Let's compare a binary BCH code with a RS code in an effort to determine which code is better for MLC NAND Flash. Let's make the following assumptions:
  • 4 bits per cell where all of the bits in one cell are in one RS symbol.
  • A RS code with t=10, locator symbol width m=12 requiring 2mt= 2x12x10 = 240 bits of redundancy.
  • A binary BCH code with t=20, locator symbol width m=13 requiring mt = 13x20 = 260 bits of redundancy.
  • Cells fail at random.
When 1 cell fails...
  • The RS decoder must correct 0-1 symbol in 0-1 page.
  • The binary BCH decoder must correct 0-4 bits in 0-4 different pages.
With N bits per page, each page contains bits from N cells with the binary BCH code and N/4 cells with the RS code.

When a cell fails with the RS code, and many other cells have previously failed, there is a fairly good chance that the additional cell failure will not require the RS decoder to correct any more symbol errors because the bits in error occur in the same RS symbol as the bits from some previous cell that failed.

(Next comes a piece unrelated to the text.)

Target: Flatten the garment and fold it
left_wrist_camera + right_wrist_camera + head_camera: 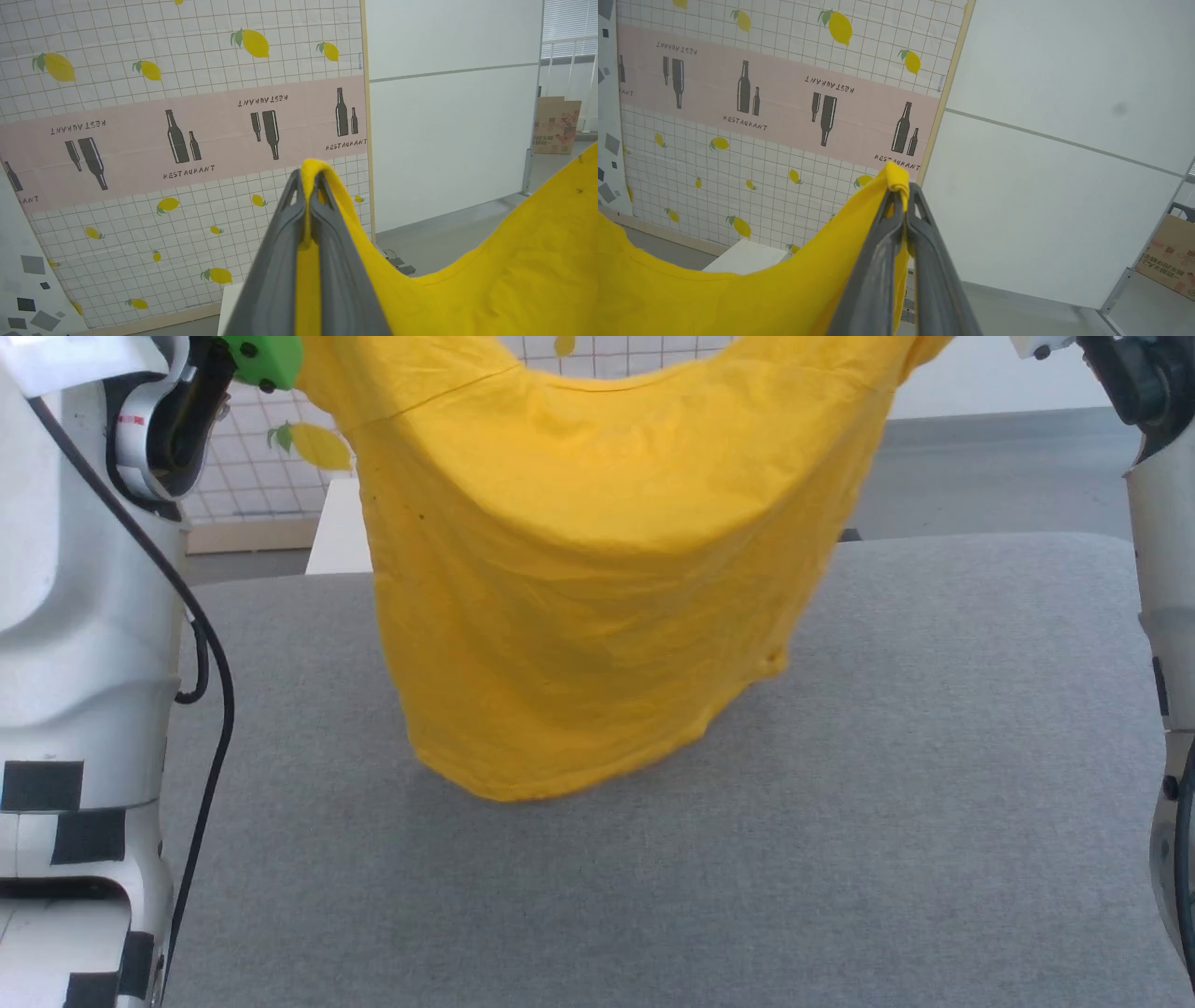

When a cell fails with the binary BCH code, it will always require the binary BCH decoder to correct from 0-4 additional bits in error.

Overall, it appears that the RS code with 240 bits of redundancy will correct for more cell failures than the binary BCH code with 260 bits of redundancy.

The RS code will be able to correct for many more total bits in error than the binary BCH code. In this example, the RS code can correct 10 symbols * 12 bits/symbol = 120 bits, the binary BCH code can correct 20 bits, and the RS code takes 20 less bits of redundancy.

The effectiveness of the binary BCH code depends upon how many bits in a cell tend to be in error when a cell fails while the effectiveness of the RS code does not depend upon how many bits within a cell are in error when a cell fails.

Erasure correction is a natural property of RS codes so one of the most compelling reasons for implementing RS codes is that they enable the development of the 2D RS ECC scheme. It is not practical to implement a 2D ECC scheme with binary BCH codes.